### [Material provided]
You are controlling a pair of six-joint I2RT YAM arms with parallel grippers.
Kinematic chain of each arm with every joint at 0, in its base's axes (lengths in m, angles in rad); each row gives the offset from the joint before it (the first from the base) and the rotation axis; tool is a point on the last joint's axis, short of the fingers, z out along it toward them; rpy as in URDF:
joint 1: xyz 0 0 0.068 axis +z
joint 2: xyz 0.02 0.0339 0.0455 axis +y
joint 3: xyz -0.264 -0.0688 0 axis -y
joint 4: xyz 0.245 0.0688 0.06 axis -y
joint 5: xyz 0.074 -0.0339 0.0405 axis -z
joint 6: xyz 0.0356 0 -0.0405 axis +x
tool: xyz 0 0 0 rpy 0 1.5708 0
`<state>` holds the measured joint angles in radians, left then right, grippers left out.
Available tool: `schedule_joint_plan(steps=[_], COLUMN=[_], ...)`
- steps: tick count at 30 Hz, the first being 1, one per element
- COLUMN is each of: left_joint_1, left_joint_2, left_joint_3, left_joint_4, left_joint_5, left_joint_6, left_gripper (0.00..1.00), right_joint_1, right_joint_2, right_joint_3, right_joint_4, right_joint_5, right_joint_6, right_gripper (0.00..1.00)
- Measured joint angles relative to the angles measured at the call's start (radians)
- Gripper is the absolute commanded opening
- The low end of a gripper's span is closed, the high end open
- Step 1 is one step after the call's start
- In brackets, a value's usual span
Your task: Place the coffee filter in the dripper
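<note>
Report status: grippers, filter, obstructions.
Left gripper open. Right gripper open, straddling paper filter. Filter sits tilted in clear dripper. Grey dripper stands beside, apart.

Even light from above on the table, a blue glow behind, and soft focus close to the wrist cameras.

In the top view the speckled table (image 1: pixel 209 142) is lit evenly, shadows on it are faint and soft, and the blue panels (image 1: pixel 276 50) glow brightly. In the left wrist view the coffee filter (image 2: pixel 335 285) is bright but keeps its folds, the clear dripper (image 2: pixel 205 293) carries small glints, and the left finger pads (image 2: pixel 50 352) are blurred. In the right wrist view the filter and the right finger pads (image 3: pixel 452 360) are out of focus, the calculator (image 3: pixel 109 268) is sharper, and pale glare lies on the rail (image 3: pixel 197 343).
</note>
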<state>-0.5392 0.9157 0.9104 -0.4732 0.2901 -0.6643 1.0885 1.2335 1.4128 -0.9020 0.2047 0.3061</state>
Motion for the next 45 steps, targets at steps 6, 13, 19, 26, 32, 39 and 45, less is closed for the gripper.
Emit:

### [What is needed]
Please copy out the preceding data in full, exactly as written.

### [Completed exercise]
You are controlling a pair of six-joint I2RT YAM arms with parallel grippers.
Kinematic chain of each arm with every joint at 0, in its base's axes (lengths in m, angles in rad); each row gives the offset from the joint before it (the first from the base) and the rotation axis; tool is a point on the last joint's axis, short of the fingers, z out along it toward them; rpy as in URDF:
joint 1: xyz 0 0 0.068 axis +z
joint 2: xyz 0.02 0.0339 0.0455 axis +y
joint 3: xyz -0.264 -0.0688 0 axis -y
joint 4: xyz 0.245 0.0688 0.06 axis -y
joint 5: xyz 0.074 -0.0339 0.0405 axis -z
joint 6: xyz 0.0356 0 -0.0405 axis +x
tool: xyz 0 0 0 rpy 0 1.5708 0
`<state>` holds the measured joint angles in radians, left then right, grippers left out.
Available tool: `schedule_joint_plan(steps=[_], COLUMN=[_], ...)`
- steps: tick count at 30 Hz, the first being 1, one per element
- COLUMN is each of: left_joint_1, left_joint_2, left_joint_3, left_joint_4, left_joint_5, left_joint_6, left_gripper (0.00..1.00), right_joint_1, right_joint_2, right_joint_3, right_joint_4, right_joint_5, right_joint_6, right_gripper (0.00..1.00)
- Measured joint angles relative to the angles measured at the call's start (radians)
- Gripper is the absolute commanded opening
- The low end of a gripper's span is closed, the high end open
- Step 1 is one step after the call's start
- In brackets, a value's usual span
Your task: Place the coffee filter in the dripper
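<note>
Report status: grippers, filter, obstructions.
Left gripper open. Right gripper open, straddling paper filter. Filter sits tilted in clear dripper. Grey dripper stands beside, apart.

Even light from above on the table, a blue glow behind, and soft focus close to the wrist cameras.

In the top view the speckled table (image 1: pixel 209 142) is lit evenly, shadows on it are faint and soft, and the blue panels (image 1: pixel 276 50) glow brightly. In the left wrist view the coffee filter (image 2: pixel 335 285) is bright but keeps its folds, the clear dripper (image 2: pixel 205 293) carries small glints, and the left finger pads (image 2: pixel 50 352) are blurred. In the right wrist view the filter and the right finger pads (image 3: pixel 452 360) are out of focus, the calculator (image 3: pixel 109 268) is sharper, and pale glare lies on the rail (image 3: pixel 197 343).
</note>
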<state>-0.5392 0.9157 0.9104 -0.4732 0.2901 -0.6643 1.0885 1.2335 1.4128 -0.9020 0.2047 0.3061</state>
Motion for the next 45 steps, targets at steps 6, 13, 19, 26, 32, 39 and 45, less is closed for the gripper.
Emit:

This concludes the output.